*To do:*
Each record that follows is to be duplicated exactly, though its pictures are not.
Material supplied: Begin
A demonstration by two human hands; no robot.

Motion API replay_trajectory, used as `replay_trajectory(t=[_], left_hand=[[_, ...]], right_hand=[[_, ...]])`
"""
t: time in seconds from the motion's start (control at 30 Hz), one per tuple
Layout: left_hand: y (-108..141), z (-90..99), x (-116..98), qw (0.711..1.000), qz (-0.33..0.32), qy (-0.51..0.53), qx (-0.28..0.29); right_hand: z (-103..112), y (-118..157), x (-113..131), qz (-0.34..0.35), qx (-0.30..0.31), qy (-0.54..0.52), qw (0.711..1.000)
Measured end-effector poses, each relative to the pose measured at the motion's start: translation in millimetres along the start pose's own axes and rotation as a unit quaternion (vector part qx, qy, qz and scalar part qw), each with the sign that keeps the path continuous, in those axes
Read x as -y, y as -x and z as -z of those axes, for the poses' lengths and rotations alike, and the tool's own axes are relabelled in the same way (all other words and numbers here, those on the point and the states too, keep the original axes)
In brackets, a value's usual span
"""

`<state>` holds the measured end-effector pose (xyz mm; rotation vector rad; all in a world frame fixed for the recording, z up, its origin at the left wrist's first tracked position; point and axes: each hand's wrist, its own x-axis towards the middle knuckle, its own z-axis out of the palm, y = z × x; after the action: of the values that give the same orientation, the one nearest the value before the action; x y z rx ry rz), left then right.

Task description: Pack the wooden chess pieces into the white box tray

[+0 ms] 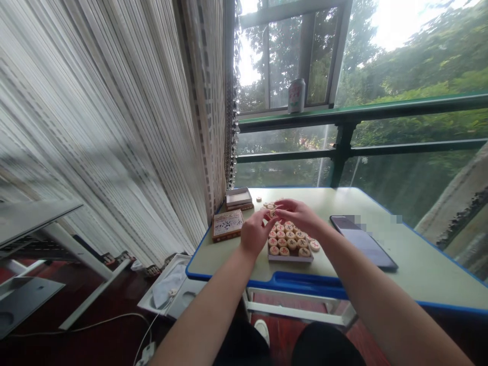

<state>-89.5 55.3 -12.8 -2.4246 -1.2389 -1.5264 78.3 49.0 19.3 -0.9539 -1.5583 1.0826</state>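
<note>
On the light table, a shallow box tray (291, 258) is packed with round wooden Chinese chess pieces (292, 244) bearing red and dark characters. Over the tray's far side, the fingers of both hands come together. My left hand (256, 230) is closed in a pinch at a Chinese chess piece (273, 214). Reaching in from the right, my right hand (299, 215) has its fingers curled on the same piece. A few loose pieces lie just beyond the hands, and one loose piece (314, 245) rests against the tray's right side. My fingers partly hide the tray's far end.
A printed box lid (227, 225) and an open empty box (239, 196) sit at the table's left. One piece (258, 199) lies at the back. Right of the tray lies a dark-edged tablet (362, 243). A can (296, 95) stands on the window rail. A curtain hangs left.
</note>
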Motion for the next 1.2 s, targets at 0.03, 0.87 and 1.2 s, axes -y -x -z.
replay_trajectory(t=[0.03, 0.87, 1.2], left_hand=[[1, 0.3, 0, 1.000, 0.002, -0.007, -0.001], [-2, 1.2, 1, 0.998, -0.035, 0.043, 0.018], [-4, -0.9, 13, 0.998, 0.025, -0.023, -0.055]], right_hand=[[-3, 0, -1, -0.005, 0.003, -0.004, 1.000], [-2, 5, 4, 0.080, 0.004, 0.140, 0.987], [9, 14, 2, 0.087, -0.036, 0.140, 0.986]])
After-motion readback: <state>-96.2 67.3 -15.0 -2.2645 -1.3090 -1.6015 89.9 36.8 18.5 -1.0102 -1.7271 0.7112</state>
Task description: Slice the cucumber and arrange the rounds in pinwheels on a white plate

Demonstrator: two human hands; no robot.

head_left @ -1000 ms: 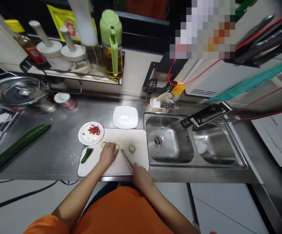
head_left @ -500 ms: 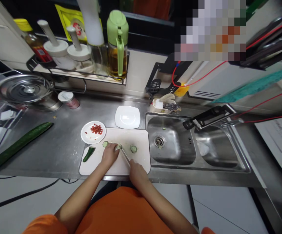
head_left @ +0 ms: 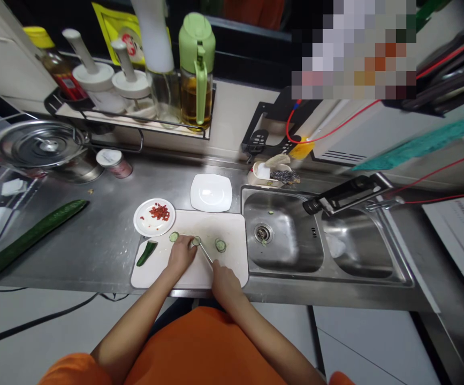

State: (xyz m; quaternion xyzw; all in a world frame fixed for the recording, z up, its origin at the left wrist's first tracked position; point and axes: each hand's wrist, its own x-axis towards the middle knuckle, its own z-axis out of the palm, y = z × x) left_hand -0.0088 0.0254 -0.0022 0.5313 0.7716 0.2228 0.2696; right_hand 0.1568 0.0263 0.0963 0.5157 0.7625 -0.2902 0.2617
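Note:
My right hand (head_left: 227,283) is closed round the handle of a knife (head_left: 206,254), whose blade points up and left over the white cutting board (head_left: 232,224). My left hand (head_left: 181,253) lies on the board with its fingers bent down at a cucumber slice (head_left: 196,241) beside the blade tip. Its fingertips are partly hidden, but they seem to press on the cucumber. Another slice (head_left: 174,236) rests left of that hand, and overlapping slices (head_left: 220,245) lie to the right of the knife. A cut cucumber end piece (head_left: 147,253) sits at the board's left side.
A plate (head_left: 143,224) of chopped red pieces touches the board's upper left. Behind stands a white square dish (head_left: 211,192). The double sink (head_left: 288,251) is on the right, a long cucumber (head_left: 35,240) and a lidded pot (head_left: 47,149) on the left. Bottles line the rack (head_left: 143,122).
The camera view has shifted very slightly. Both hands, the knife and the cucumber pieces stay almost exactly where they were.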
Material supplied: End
*The answer:*
A demonstration by two human hands; no robot.

Motion API replay_trajectory, used as `replay_trajectory(t=[_], left_hand=[[_, ...]], right_hand=[[_, ...]])`
"""
t: time in seconds from the motion's start (control at 30 Hz), one per tuple
Layout: left_hand: y (-108..141), z (-90..99), x (-116..98), qw (0.711..1.000), qz (-0.33..0.32), qy (-0.51..0.53), qx (-0.28..0.29); right_hand: z (-103..112), y (-118..157), x (-113..131), qz (-0.34..0.35), qx (-0.30..0.31), qy (-0.54..0.52), qw (0.711..1.000)
Measured end-effector poses, each relative to the pose measured at the motion's start: translation in millimetres along the start pose's own axes and rotation as a unit quaternion (vector part qx, qy, qz and scalar part qw), each with the sign that keeps the path continuous, in those axes
Read x as -y, y as -x and z as -z of those axes, for the poses' lengths and rotations alike, and the tool's own axes are relabelled in the same way (all other words and numbers here, those on the point and the states too, keep the original axes)
In brackets, a value's usual span
"""

`<state>` holds the measured end-effector pose (xyz mm; rotation vector rad; all in a world frame fixed for the recording, z up, its origin at the left wrist's first tracked position; point and axes: each hand's wrist, its own x-axis towards the middle knuckle, its own z-axis out of the palm, y = z × x; after the action: of the values that give the same orientation, the one nearest the value before the action; x y z rx ry rz), left then right.

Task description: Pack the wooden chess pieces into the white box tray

[+0 ms] 

<state>-89.5 55.3 -12.8 -2.4246 -1.2389 -1.5264 78.3 49.0 19.3 -0.9539 -1.5583 1.0826</state>
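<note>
On the light table, a shallow box tray (291, 258) is packed with round wooden Chinese chess pieces (292, 244) bearing red and dark characters. Over the tray's far side, the fingers of both hands come together. My left hand (256, 230) is closed in a pinch at a Chinese chess piece (273, 214). Reaching in from the right, my right hand (299, 215) has its fingers curled on the same piece. A few loose pieces lie just beyond the hands, and one loose piece (314, 245) rests against the tray's right side. My fingers partly hide the tray's far end.
A printed box lid (227, 225) and an open empty box (239, 196) sit at the table's left. One piece (258, 199) lies at the back. Right of the tray lies a dark-edged tablet (362, 243). A can (296, 95) stands on the window rail. A curtain hangs left.
</note>
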Motion for the next 1.2 s, targets at 0.03, 0.87 and 1.2 s, axes -y -x -z.
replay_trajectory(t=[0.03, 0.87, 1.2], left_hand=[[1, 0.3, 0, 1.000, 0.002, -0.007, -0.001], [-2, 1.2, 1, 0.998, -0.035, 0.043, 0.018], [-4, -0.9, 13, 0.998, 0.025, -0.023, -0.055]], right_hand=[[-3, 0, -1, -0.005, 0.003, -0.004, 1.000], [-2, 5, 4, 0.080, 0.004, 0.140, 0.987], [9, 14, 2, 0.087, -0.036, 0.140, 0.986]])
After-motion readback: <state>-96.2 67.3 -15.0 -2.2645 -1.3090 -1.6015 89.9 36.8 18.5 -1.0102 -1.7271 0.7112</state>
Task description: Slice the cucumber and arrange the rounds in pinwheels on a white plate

Demonstrator: two human hands; no robot.

head_left @ -1000 ms: 
head_left @ -500 ms: 
head_left @ +0 ms: 

State: (xyz m; quaternion xyzw; all in a world frame fixed for the recording, z up, its origin at the left wrist's first tracked position; point and axes: each hand's wrist, its own x-axis towards the middle knuckle, its own z-axis out of the palm, y = z × x) left_hand -0.0088 0.0254 -0.0022 0.5313 0.7716 0.2228 0.2696; right_hand 0.1568 0.0263 0.0963 0.5157 0.7625 -0.2902 0.2617
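Note:
My right hand (head_left: 227,283) is closed round the handle of a knife (head_left: 206,254), whose blade points up and left over the white cutting board (head_left: 232,224). My left hand (head_left: 181,253) lies on the board with its fingers bent down at a cucumber slice (head_left: 196,241) beside the blade tip. Its fingertips are partly hidden, but they seem to press on the cucumber. Another slice (head_left: 174,236) rests left of that hand, and overlapping slices (head_left: 220,245) lie to the right of the knife. A cut cucumber end piece (head_left: 147,253) sits at the board's left side.
A plate (head_left: 143,224) of chopped red pieces touches the board's upper left. Behind stands a white square dish (head_left: 211,192). The double sink (head_left: 288,251) is on the right, a long cucumber (head_left: 35,240) and a lidded pot (head_left: 47,149) on the left. Bottles line the rack (head_left: 143,122).
The camera view has shifted very slightly. Both hands, the knife and the cucumber pieces stay almost exactly where they were.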

That finishes the output for this exercise.